Limited research has been conducted on the application of deep learning-based CNNs for either classification or segmentation of impacted teeth. Specifically, no studies have focused on impacted canine segmentation on CBCT images. Hence, comparison with existing evidence was deemed difficult. Kuwada et al.36 evaluated the performance of three CNN systems (DetectNet, VGG-16, AlexNet) for detecting and classifying maxillary impacted supernumerary teeth on panoramic images. They found that DetectNet had the highest detection performance with a recall and precision of 1. Celik et al.37 proposed a deep learning-based tool for detecting impacted mandibular third molars.
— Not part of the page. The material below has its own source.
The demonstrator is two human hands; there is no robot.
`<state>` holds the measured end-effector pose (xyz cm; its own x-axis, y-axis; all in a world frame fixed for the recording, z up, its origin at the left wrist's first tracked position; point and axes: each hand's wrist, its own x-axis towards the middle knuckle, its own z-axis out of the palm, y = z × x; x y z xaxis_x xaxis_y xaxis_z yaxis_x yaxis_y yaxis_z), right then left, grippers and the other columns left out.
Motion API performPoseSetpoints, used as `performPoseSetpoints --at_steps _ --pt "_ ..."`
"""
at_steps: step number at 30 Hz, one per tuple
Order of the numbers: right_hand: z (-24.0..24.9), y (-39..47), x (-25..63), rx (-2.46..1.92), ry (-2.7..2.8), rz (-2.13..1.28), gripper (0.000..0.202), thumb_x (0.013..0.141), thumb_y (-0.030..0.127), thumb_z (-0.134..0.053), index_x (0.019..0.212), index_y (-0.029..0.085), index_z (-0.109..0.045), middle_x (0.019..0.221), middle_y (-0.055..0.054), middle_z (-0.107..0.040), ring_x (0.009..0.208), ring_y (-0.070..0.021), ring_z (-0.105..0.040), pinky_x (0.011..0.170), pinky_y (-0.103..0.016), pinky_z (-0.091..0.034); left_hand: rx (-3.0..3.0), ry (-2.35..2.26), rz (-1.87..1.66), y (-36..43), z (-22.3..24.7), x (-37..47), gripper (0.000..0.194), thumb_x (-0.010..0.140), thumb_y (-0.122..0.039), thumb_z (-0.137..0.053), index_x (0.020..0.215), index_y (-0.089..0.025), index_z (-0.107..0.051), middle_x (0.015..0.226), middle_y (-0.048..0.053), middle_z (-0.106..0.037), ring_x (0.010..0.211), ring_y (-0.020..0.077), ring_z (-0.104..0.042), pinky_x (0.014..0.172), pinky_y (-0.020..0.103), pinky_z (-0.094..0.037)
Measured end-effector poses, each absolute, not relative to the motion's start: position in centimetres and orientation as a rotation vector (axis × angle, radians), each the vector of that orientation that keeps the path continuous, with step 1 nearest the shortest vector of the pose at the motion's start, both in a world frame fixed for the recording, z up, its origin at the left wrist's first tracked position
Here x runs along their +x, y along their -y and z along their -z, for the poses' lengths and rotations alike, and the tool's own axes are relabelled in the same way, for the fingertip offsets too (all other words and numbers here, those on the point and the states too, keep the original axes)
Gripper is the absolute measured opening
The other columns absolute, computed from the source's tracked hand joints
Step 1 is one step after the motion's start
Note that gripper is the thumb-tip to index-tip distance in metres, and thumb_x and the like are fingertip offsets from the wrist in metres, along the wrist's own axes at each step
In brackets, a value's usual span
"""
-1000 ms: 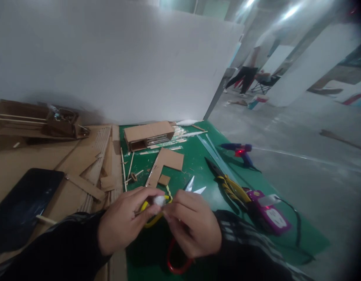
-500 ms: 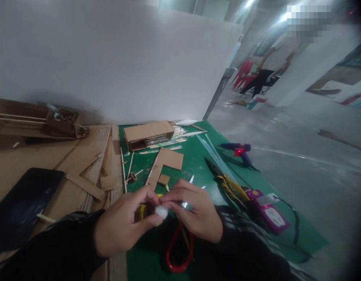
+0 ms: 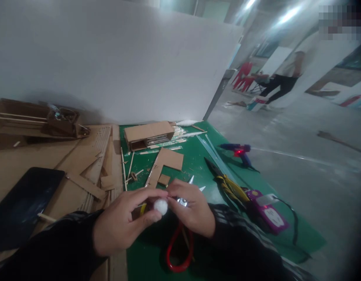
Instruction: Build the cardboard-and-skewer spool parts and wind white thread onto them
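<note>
My left hand is closed, with a white, fluffy cotton ball between thumb and fingers. My right hand is pinched right beside it, its fingertips meeting my left fingertips above the ball; what they grip is hidden. Beneath my right hand lie scissors with red handles, their blades pointing away past the knuckles. Something yellow, partly covered, shows behind my left fingers. Just beyond the hands are a small cardboard square and an L-shaped cardboard piece.
On the green mat are a cardboard box, yellow-handled pliers, a glue gun and a purple device with a cable. Leftward lie a dark tablet-like panel and cardboard scraps. A person is in the background.
The cotton ball looks rounder and sits slightly higher. My right hand has shifted a little left, its fingers drawn in against the left fingertips. The background person has moved right.
</note>
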<state>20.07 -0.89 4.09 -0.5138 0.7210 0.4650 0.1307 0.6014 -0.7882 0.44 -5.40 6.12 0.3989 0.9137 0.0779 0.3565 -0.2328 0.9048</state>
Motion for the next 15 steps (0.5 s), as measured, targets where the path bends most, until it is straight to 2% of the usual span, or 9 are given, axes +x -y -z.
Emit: performPoseSetpoints --at_steps 3,8,12,15 --pt "-3.9 1.0 20.0 -0.689 2.021 -0.95 0.02 0.092 0.024 -0.055 0.084 0.015 -0.071 0.074 -0.006 -0.064 0.069 -0.0148 -0.058 0.062 -0.026 -0.046 1.837 -1.111 -0.814 5.4 -6.7 0.4 0.029 0.09 -0.039 -0.054 0.112 -0.023 -0.067 0.098 0.005 -0.071 0.09 0.0202 -0.065 0.079 0.029 -0.051" --pt "-3.5 1.5 19.4 -0.656 2.004 -1.019 0.026 0.092 0.031 -0.056 0.077 0.015 -0.07 0.07 -0.003 -0.059 0.065 -0.013 -0.056 0.059 -0.024 -0.044 1.823 -1.076 -0.839 5.3 -7.0 0.0 0.03 0.092 -0.036 -0.053 0.116 -0.023 -0.066 0.105 0.006 -0.07 0.093 0.0194 -0.066 0.081 0.026 -0.051" --pt "-3.1 1.7 19.2 -0.651 1.989 -1.09 0.021 0.091 0.03 -0.058 0.085 0.017 -0.073 0.079 -0.006 -0.066 0.075 -0.0156 -0.061 0.068 -0.027 -0.047 1.734 -1.16 -0.904 5.3 -7.2 -0.2 0.03 0.094 -0.038 -0.051 0.116 -0.023 -0.064 0.104 0.005 -0.07 0.093 0.0191 -0.066 0.084 0.027 -0.052" --pt "-3.0 1.8 19.2 -0.652 2.01 -1.088 0.022 0.091 0.031 -0.059 0.087 0.017 -0.075 0.075 -0.006 -0.066 0.071 -0.0154 -0.061 0.065 -0.026 -0.046 1.641 -1.196 -1.015 5.5 -7.9 -0.7 0.029 0.094 -0.04 -0.05 0.114 -0.025 -0.064 0.104 0.003 -0.07 0.097 0.0201 -0.065 0.084 0.027 -0.053"
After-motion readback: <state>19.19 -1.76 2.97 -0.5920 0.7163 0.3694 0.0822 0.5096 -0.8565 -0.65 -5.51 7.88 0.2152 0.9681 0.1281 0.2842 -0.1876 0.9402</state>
They compared a two-stage technique (Faster RCNN with ResNet50, AlexNet, and VGG16 as backbones) with a one-stage technique (YOLOv3) and found that YOLOv3 had the highest detection efficacy with an average precision of 0.96. Imak et al.38 used ResMIBCU-Net to segment impacted teeth (including impacted canines) on panoramic images and achieved an accuracy of 99.82%. Orhan et al.39 evaluated the diagnostic performance of a U-Net CNN model for detecting impacted third molar teeth on CBCT images and showed an accuracy of 86.2%. Meanwhile, the findings of the present suggested a high scoring of 0.99 based on both DSC and IoU. It is noteworthy that the use of accuracy as an evaluation metric for 3D AS tasks can result in misleading conclusions due to the inclusion of true negatives in the calculation. This phenomenon, known as the accuracy paradox, can result in a high accuracy value despite poor model performance40. This is particularly evident in imbalanced datasets where the over-representation of one class can lead to an overestimation of accuracy. Alternative evaluation metrics, such as, DSC, 95% HD and IoU should provide a more optimal representation of model performance.
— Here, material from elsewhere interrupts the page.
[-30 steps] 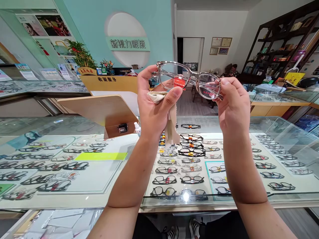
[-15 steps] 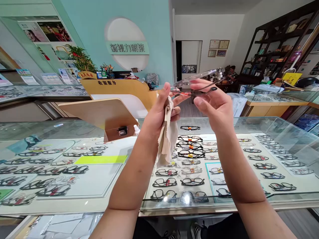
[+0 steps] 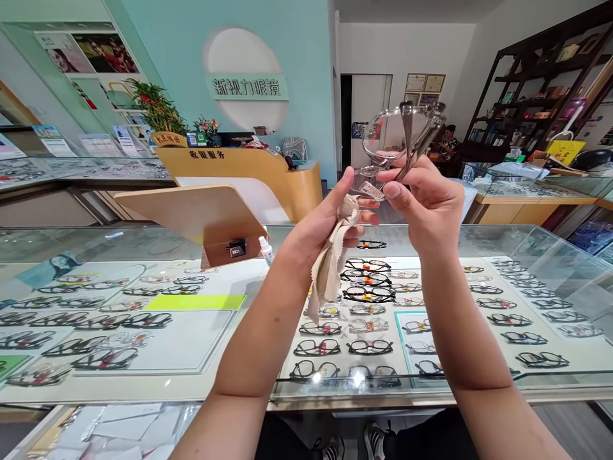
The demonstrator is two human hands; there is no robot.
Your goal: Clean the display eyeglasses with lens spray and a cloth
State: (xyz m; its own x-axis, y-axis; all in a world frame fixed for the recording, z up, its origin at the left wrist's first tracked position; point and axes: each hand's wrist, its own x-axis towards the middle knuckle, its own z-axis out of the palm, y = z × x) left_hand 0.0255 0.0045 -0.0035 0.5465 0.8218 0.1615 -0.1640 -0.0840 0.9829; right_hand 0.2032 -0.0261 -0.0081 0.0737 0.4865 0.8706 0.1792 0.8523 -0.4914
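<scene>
A beige cloth hangs from my left hand, its top gathered between the thumb and fingers. My right hand pinches a pair of clear-framed glasses by the temples, which stand folded together. The lenses tilt up and to the left, one above the other, and the lower one is close to my left thumb. A small white tag shows at the lower end of the glasses. Both hands are raised above the glass display case.
Rows of glasses lie inside the case. On its top are a brown tilted board and a small white bottle. A yellow counter stands beyond. A person sits at the far back right.
The glasses have turned from nearly flat to upright, with both lenses now showing more clearly. My right hand has shifted slightly right, and my left hand with the cloth has moved a little right.
</scene>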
The study’s main strength was its ability to accurately and rapidly segment impacted canines with various angulations (horizontal, oblique, vertical) on CBCT images. The inclusion of scans from two CBCT devices with different acquisition parameters and metal artifacts from brackets could enhance the tool’s practicality and robustness. Moreover, the segmentation and refinements could be performed on an easily accessible online platform without the need for third-party software, making it more convenient for clinical use.

The study also had certain limitations. Firstly, the training was limited to only maxillary impacted canines without inclusion of any other impactions. Secondly, the online tool only provided the segmentation map as an outcome without any additional tools for dimensional and morphometric measurements. Thirdly, the CNN training was based on two CBCT devices. Further studies are warranted to train the model based on the datasets from multiple CBCT devices with different scanning parameters and qualities, as well as images acquired from different institutions, for justifying its applicability for regular clinical tasks.

Conclusion

The proposed CNN model facilitated a rapid, consistent, and precise segmentation of maxillary impacted canines on CBCT images, which might aid in diagnosis and the planning of orthodontic and oral surgical interventions. The integration of impacted canine segmentation into the online tool could be considered as a significant leap towards achieving a fully AI assisted virtual workflow for planning, surgical guide designing, and follow-up assessment for various dentomaxillofacial procedures.